MindOCR inference supports Ascend310/Ascend310P devices, supports MindSpore Lite and
ACL
inference backend, integrates text detection, angle classification, and text recognition, implements end-to-end OCR
inference process, and optimizes inference performance using pipeline parallelism.
The overall process of MindOCR Lite inference is as follows:
graph LR;
A[MindOCR models] -- export --> B[MindIR] -- converter_lite --> C[MindSpore Lite MindIR];
D[ThirdParty models] -- xx2onnx --> E[ONNX] -- converter_lite --> C;
C --input --> F[MindOCR Infer] -- outputs --> G[Evaluation];
H[images] --input --> F[MindOCR Infer];
Please refer to the environment installation to configure the inference runtime environment for
MindOCR, and pay attention to selecting the ACL/Lite environment based on the model.
MindOCR inference not only supports exported models from trained ckpt file, but also supports the third-party models, as
listed in the MindOCR Models Support List and
Third-party Models Support List (PaddleOCR, MMOCR, etc.).
Please refer to the Conversion Tutorial, to convert it into a model format supported by
MindOCR inference.
Enter the inference directory:cd deploy/py_infer
.
python infer.py \
--input_images_dir=/path/to/images \
--det_model_path=/path/to/mindir/dbnet_resnet50.mindir \
--det_model_name_or_config=../../configs/det/dbnet/db_r50_icdar15.yaml \
--cls_model_path=/path/to/mindir/cls_mv3.mindir \
--cls_model_name_or_config=ch_pp_mobile_cls_v2.0 \
--rec_model_path=/path/to/mindir/crnn_resnet34.mindir \
--rec_model_name_or_config=../../configs/rec/crnn/crnn_resnet34.yaml \
--res_save_dir=det_cls_rec \
--vis_pipeline_save_dir=det_cls_rec
The visualization images are stored in det_cls_rec, as shown in the picture.
Visualization of text detection and recognition result
The results are saved in det_cls_rec/pipeline_results.txt in the following format:
img_182.jpg [{"transcription": "cocoa", "points": [[14.0, 284.0], [222.0, 274.0], [225.0, 325.0], [17.0, 335.0]]}, {...}]

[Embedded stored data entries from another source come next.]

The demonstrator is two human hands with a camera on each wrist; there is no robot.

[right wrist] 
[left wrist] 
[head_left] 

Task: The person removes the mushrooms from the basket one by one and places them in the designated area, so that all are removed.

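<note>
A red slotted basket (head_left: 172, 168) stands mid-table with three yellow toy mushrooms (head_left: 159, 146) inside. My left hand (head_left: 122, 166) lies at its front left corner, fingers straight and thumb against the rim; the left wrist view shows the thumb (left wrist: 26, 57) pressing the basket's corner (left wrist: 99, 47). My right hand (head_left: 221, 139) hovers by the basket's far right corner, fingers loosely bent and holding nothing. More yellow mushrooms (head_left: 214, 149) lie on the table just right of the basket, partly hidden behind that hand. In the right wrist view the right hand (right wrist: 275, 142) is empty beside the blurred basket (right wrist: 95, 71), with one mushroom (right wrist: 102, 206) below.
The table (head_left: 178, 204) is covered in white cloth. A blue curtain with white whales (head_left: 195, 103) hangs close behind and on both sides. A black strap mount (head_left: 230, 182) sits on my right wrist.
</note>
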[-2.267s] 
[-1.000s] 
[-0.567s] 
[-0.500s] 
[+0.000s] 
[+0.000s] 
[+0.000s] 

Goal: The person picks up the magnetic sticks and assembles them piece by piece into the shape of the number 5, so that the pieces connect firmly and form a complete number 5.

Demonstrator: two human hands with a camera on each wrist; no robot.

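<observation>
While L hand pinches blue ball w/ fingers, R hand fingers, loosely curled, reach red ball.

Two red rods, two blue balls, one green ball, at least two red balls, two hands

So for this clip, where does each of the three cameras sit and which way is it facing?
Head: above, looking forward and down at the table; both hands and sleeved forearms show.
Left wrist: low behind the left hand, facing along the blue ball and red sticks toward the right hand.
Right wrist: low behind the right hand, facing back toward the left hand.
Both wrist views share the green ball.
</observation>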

If you don't enter the parameters related to classification, it will skip and only perform detection+recognition.
python infer.py \
--input_images_dir=/path/to/images \
--det_model_path=/path/to/mindir/dbnet_resnet50.mindir \
--det_model_name_or_config=../../configs/det/dbnet/db_r50_icdar15.yaml \
--rec_model_path=/path/to/mindir/crnn_resnet34.mindir \
--rec_model_name_or_config=../../configs/rec/crnn/crnn_resnet34.yaml \
--res_save_dir=det_rec \
--vis_pipeline_save_dir=det_rec
The visualization images are stored in det_rec, as shown in the picture.

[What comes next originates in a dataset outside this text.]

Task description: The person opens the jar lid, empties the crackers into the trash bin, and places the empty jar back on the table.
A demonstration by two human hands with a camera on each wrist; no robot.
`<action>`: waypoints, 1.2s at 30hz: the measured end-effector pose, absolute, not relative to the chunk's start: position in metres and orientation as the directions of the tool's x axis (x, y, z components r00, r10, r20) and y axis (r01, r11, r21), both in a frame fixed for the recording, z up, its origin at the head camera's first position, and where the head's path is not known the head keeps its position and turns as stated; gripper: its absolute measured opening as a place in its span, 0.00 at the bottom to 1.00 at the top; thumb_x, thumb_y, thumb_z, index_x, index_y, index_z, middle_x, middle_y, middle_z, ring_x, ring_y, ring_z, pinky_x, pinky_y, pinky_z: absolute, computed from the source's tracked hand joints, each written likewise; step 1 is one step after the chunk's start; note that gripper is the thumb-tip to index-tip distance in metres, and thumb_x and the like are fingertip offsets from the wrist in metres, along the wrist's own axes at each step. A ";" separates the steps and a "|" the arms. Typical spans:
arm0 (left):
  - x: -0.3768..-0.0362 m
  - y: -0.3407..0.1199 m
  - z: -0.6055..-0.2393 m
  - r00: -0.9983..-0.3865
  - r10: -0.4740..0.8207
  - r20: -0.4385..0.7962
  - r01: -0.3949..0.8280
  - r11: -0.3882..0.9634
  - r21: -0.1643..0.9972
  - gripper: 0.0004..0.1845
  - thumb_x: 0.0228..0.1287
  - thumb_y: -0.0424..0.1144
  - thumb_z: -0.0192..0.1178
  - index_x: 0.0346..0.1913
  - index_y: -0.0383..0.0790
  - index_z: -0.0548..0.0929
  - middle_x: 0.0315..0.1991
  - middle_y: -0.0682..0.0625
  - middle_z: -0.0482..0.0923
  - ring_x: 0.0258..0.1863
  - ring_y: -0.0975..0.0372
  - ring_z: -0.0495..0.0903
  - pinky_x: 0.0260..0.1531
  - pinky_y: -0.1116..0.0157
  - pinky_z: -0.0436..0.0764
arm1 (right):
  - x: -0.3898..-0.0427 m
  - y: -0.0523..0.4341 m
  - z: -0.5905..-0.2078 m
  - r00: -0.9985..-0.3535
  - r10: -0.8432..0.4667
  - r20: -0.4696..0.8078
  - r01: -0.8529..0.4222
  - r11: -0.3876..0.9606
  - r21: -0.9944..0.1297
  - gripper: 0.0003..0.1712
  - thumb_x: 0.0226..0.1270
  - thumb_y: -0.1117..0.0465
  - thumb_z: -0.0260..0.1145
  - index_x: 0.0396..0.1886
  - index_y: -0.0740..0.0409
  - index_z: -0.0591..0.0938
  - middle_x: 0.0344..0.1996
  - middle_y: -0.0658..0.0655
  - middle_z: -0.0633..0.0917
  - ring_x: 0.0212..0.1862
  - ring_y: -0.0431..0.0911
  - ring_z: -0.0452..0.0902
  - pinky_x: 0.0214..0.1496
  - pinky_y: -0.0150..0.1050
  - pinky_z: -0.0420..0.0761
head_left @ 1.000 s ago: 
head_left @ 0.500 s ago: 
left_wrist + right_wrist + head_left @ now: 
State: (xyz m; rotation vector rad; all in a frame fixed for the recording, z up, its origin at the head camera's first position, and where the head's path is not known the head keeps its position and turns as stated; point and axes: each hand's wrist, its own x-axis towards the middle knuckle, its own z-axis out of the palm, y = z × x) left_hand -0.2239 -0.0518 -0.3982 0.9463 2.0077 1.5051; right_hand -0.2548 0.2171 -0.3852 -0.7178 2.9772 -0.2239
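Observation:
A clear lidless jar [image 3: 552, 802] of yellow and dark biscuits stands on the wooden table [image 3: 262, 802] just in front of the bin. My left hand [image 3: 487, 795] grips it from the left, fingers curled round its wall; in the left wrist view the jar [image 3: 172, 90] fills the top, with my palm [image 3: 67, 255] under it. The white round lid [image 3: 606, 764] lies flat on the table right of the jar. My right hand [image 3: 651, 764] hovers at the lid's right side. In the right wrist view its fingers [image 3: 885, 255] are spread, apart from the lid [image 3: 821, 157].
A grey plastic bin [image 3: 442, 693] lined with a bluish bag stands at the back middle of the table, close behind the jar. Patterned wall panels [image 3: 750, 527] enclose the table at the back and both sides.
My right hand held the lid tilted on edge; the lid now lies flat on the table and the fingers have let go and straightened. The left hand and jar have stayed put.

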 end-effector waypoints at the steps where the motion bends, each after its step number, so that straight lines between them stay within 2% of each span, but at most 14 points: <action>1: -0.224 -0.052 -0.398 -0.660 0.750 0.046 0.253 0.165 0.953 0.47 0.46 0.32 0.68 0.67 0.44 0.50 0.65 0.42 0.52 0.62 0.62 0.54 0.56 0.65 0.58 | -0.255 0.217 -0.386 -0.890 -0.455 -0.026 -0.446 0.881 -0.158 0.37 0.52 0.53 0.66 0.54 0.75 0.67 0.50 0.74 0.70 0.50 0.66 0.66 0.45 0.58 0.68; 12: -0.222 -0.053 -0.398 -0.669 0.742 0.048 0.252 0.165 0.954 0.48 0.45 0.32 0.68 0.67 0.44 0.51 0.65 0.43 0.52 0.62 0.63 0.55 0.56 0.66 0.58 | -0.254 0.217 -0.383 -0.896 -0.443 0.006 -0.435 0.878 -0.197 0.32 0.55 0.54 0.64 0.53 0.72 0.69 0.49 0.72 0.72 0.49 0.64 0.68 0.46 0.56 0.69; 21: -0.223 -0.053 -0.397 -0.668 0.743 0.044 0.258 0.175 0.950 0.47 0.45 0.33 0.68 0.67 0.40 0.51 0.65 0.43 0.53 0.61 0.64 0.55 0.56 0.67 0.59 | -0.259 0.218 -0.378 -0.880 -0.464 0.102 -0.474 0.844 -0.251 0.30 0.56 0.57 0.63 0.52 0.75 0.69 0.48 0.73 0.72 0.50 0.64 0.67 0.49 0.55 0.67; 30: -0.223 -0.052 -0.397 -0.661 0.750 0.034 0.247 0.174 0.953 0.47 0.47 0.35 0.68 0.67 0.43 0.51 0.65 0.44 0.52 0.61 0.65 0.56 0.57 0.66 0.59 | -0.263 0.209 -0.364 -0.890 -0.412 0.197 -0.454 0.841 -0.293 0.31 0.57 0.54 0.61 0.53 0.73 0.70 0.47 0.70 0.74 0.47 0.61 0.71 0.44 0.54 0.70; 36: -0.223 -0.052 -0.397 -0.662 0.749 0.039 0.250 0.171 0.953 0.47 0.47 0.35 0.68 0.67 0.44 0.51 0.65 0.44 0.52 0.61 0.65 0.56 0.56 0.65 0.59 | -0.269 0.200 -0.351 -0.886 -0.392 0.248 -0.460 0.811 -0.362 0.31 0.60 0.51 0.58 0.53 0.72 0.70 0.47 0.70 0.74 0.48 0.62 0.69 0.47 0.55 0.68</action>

Visualization of text detection and recognition result
The recognition results are saved in det_rec/pipeline_results.txt in the following format:
img_498.jpg [{"transcription": "keep", "points": [[819.0, 71.0], [888.0, 67.0], [891.0, 104.0], [822.0, 108.0]]}, {...}]
Run text detection alone.
python infer.py \
--input_images_dir=/path/to/images \
--det_model_path=/path/to/mindir/dbnet_resnet50.mindir \
--det_model_name_or_config=../../configs/det/dbnet/db_r50_icdar15.yaml \
--res_save_dir=det \
--vis_det_save_dir=det
The visualization results are stored in the det folder, as shown in the picture.

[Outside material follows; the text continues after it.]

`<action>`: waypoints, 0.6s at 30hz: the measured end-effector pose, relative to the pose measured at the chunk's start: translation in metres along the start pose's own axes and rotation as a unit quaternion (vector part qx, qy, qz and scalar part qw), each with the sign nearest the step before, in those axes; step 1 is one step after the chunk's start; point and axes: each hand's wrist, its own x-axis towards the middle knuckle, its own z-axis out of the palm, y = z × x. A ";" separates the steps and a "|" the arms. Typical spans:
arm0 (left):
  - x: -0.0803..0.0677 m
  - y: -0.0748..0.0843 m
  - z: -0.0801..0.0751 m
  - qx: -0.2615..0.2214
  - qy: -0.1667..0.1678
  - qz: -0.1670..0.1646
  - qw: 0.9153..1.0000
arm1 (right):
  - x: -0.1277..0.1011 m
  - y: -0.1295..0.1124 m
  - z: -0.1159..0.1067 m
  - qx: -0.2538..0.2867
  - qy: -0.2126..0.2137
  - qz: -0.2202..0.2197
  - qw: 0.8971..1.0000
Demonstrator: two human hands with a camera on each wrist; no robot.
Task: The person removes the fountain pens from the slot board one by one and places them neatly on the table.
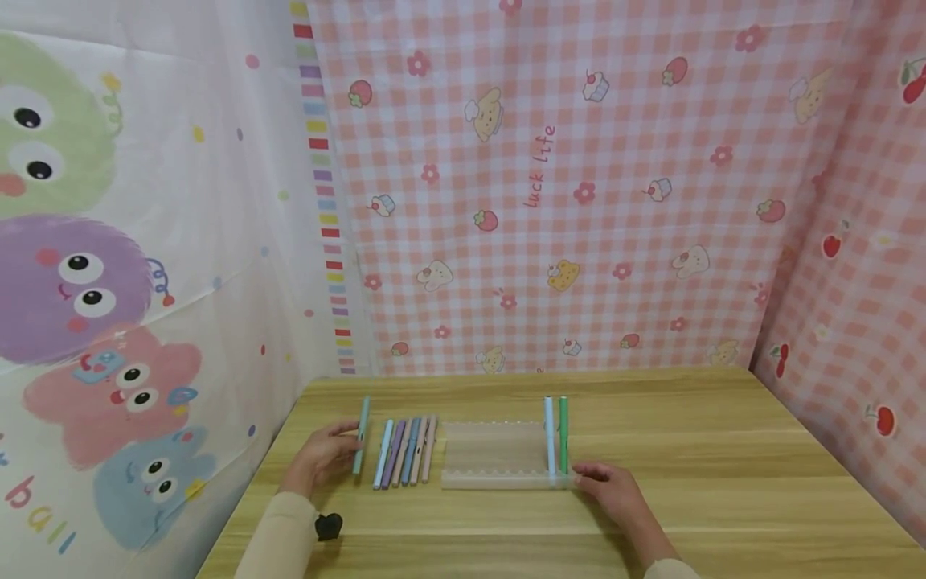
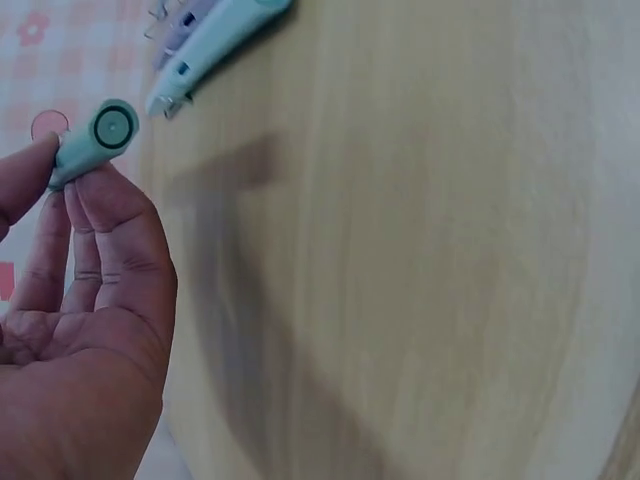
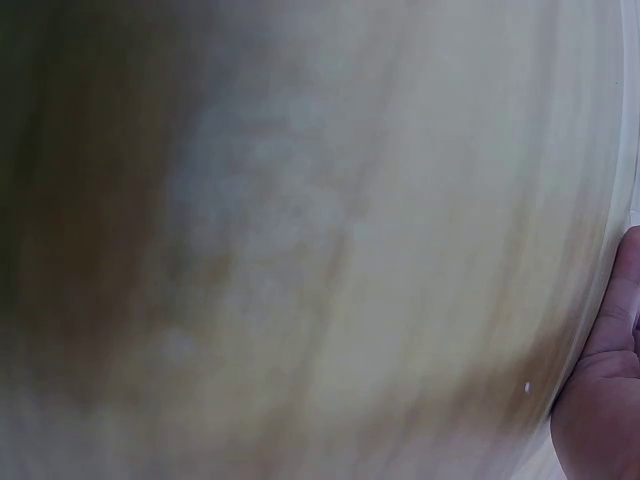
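My left hand [image 1: 325, 454] pinches a teal pen [image 1: 362, 435] between thumb and fingertips, left of a row of several pens. In the left wrist view, the round end of that pen [image 2: 97, 140] points toward the camera. The row holds a light blue pen [image 1: 383, 454], a purple pen [image 1: 394, 454] and muted pink and blue ones. A clear plastic pen tray [image 1: 492, 480] with a notched edge lies right of them. Standing in its right end are a pale blue pen [image 1: 550, 434] and a green pen [image 1: 563, 434]. My right hand [image 1: 611, 490] pinches the tray's front right corner.
A small black object [image 1: 329, 527] lies on the wooden table [image 1: 723, 482] beside the left sleeve. A pink checked cloth [image 1: 564, 241] hangs behind the table, with patterned cloths at both sides. The right wrist view shows mostly blurred table surface.
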 end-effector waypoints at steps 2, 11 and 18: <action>0.000 -0.002 -0.002 0.000 -0.002 -0.005 1.000 | 0.000 0.000 0.000 0.000 0.000 0.001 1.000; 0.000 -0.009 0.000 -0.012 -0.019 -0.021 1.000 | -0.001 0.000 0.001 0.019 0.003 0.004 1.000; 0.001 -0.012 0.002 -0.009 -0.015 -0.021 1.000 | -0.001 -0.001 0.002 0.026 0.003 0.004 1.000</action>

Visualization of text detection result
The detection results are saved in the det/det_results.txt file in the following format:
img_108.jpg [[[226.0, 442.0], [402.0, 416.0], [404.0, 433.0], [228.0, 459.0]], [...]]
Run text angle classification alone.
# cls_mv3.mindir is converted from ppocr
python infer.py \
--input_images_dir=/path/to/images \
--cls_model_path=/path/to/mindir/cls_mv3.mindir \
--cls_model_name_or_config=ch_pp_mobile_cls_v2.0 \
--res_save_dir=cls
The results will be saved in cls/cls_results.txt, with the following format:
word_867.png ["180", 0.5176]
word_1679.png ["180", 0.6226]
word_1189.png ["0", 0.9360]
Run text recognition alone.
python infer.py \
--input_images_dir=/path/to/images \
--rec_model_path=/path/to/mindir/crnn_resnet34.mindir \
--rec_model_name_or_config=../../configs/rec/crnn/crnn_resnet34.yaml \
--res_save_dir=rec
The results will be saved in rec/rec_results.txt, with the following format:
word_421.png "under"
word_1657.png "candy"
word_1814.png "cathay"
name | type | default | description |
---|---|---|---|
input_images_dir | str | None | Image or folder path for inference |
device | str | Ascend | Device type, support Ascend |
device_id | int | 0 | Device id |
backend | str | lite | Inference backend, support acl, lite |
parallel_num | int | 1 | Number of parallel in each stage of pipeline parallelism |
precision_mode | str | None | Precision mode, only supports setting by Model Conversion currently, and it takes no effect here |
name | type | default | description |
---|---|---|---|
res_save_dir | str | inference_results | Saving dir for inference results |
vis_det_save_dir | str | None | Saving dir for images of with detection boxes |
vis_pipeline_save_dir | str | None | Saving dir for images of with detection boxes and text |
vis_font_path | str | None | Font path for drawing text |
crop_save_dir | str | None | Saving path for cropped images after detection |
show_log | bool | False | Whether show log when inferring |
save_log_dir | str | None | Log saving dir |
name | type | default | description |
---|---|---|---|
det_model_path | str | None | Model path for text detection |
det_model_name_or_config | str | None | Model name or YAML config file path for text detection |
name | type | default | description |
---|---|---|---|
cls_model_path | str | None | Model path for text angle classification |
cls_model_name_or_config | str | None | Model name or YAML config file path for text angle classification |
name | type | default | description |
---|---|---|---|
rec_model_path | str | None | Model path for text recognition |
rec_model_name_or_config | str | None | Model name or YAML config file path for text recognition |
character_dict_path | str | None | Dict file for text recognition,default only supports numbers and lowercase |
Notes:
*_model_name_or_config
can be the model name or YAML config file path, please refer to
MindOCR Models Support List and
Third-party Models Support List (PaddleOCR, MMOCR, etc.).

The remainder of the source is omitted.